I managed to get lots of things made which reduced the panic I had been feeling. I still have a mountain of stuff to do but it is a much more manageable mountain. I was feeling before like I was being suffocated under the list of jobs that needed done which is why I took time away from the blog. I just needed to get rid of the jobs that I could and focus on the stuff that I needed to get done. Some stuff I can post here but the rest I can’t due to them being people’s Christmas presents.

I’m still making my way through lots of stuff but I no longer have to keep pushing myself beyond my limits. I am no longer surviving on painkillers and very little sleep.

We also managed a trip out for a few hours for a walk, somewhere I could take my scooter. Dembe adored going to Haldon Forest. He was spinning around like a kid with excitement.

 

It was so lovely to get out and blow some cobwebs away. I said to Jay in the car on the way home “if you told me at the start of the year that I would be able to feel this happy again ever, I wouldn’t have believed you”. Even when we had Dembe in the beginning I just felt like I was going through the motions. Now I feel like I am living again and want to be present.

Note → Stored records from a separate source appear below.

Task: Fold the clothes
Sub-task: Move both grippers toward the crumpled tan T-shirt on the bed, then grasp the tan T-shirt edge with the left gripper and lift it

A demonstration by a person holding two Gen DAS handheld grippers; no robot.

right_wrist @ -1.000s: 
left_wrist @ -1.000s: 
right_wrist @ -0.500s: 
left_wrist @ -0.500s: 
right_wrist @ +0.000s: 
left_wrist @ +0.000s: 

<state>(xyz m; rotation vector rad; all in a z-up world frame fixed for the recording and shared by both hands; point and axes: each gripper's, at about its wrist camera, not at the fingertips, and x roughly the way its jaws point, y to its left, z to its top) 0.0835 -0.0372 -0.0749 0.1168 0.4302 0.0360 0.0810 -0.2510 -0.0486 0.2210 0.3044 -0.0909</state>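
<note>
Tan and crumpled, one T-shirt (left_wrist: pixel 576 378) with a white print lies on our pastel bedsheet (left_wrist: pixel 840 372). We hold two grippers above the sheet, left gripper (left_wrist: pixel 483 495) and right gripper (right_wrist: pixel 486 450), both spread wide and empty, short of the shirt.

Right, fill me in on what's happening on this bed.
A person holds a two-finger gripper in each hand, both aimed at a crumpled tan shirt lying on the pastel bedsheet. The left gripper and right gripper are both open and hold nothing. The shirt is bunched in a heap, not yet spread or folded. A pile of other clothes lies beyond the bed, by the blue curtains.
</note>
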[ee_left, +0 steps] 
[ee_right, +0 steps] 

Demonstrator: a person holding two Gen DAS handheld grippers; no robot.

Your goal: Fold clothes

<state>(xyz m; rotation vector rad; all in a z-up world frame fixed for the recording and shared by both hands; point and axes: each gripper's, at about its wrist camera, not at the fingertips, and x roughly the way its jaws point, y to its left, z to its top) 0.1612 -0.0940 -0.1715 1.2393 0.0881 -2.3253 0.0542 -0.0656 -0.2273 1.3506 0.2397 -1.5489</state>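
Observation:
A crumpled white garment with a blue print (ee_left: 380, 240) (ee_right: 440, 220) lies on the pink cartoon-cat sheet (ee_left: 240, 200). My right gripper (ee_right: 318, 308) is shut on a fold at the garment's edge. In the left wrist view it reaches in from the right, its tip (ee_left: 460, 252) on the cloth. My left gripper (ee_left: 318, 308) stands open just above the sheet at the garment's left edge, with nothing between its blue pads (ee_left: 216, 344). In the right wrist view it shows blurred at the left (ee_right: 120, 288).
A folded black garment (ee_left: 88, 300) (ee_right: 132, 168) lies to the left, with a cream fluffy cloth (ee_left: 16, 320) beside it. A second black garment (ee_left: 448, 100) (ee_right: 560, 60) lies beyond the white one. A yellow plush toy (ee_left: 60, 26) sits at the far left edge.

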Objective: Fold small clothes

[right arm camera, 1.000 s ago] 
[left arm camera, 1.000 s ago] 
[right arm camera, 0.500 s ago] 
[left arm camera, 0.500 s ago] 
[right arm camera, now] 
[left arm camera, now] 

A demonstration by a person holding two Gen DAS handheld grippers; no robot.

I have taught myself to crochet ( how well I have no clue) I started on the 2nd November ( badly) and found some videos to help me. My hands have been fine up until today, the base of my thumbs are killing me this morning and my fingers are really stiff. I have managed to make myself a snood / infinity scarf from a yarn tea cake ( huge ball of variegated yarn ) which I finished last night and I am also working on a Christmas blanket.

 

The pattern on my snood is almost like one called vintage shells. So it is raised up and not flat, I made a lot of mistakes, mainly counting – thanks dyscalculia  but I am incredibly proud as considering I hadn’t even picked up a crochet hook until 2nd November 2019 , I think I have done well.

I’ve had two appointments, the eye hospital where they were incredibly pleased with how well my eyes are doing with these new drops. I still have the odd evening where I forget to apply them because I have fallen asleep but on the whole I do remember. I had the dentist last week and as I thought I need a filling so that will be happening on Tuesday next week. I am trying to keep that at the back of my mind. Tomorrow I have an ultrasound on my neck to check out the lump only I seem to be able to feel. It is non stop fun here.

We are back at dog training again. Dembe loves it there and cries with excitement as he knows where he is going on a Tuesday evening. We have also started dog agility training for fun, our first lesson was on Sunday. Dembe did incredibly well, his obedience training has really paid off as he was by miles one of the best behaved there, even though he was sick – probably because he had been swimming in the sea before we went. Yes my baby had swam in the sea!

This Saturday is Dembe’s first birthday! Can you believe it? It is crazy as we still see him as our tiny pup. He won’t be fully grown for another 12 months but I think he will always be our dinky dot.

And yes I am knackered and in pain from all this going out. I have to try to pace myself and get some down time in between excursions but unfortunately that isn’t always possible. I am learning to be kinder to myself and not see rest days as a failure or lack of achievement.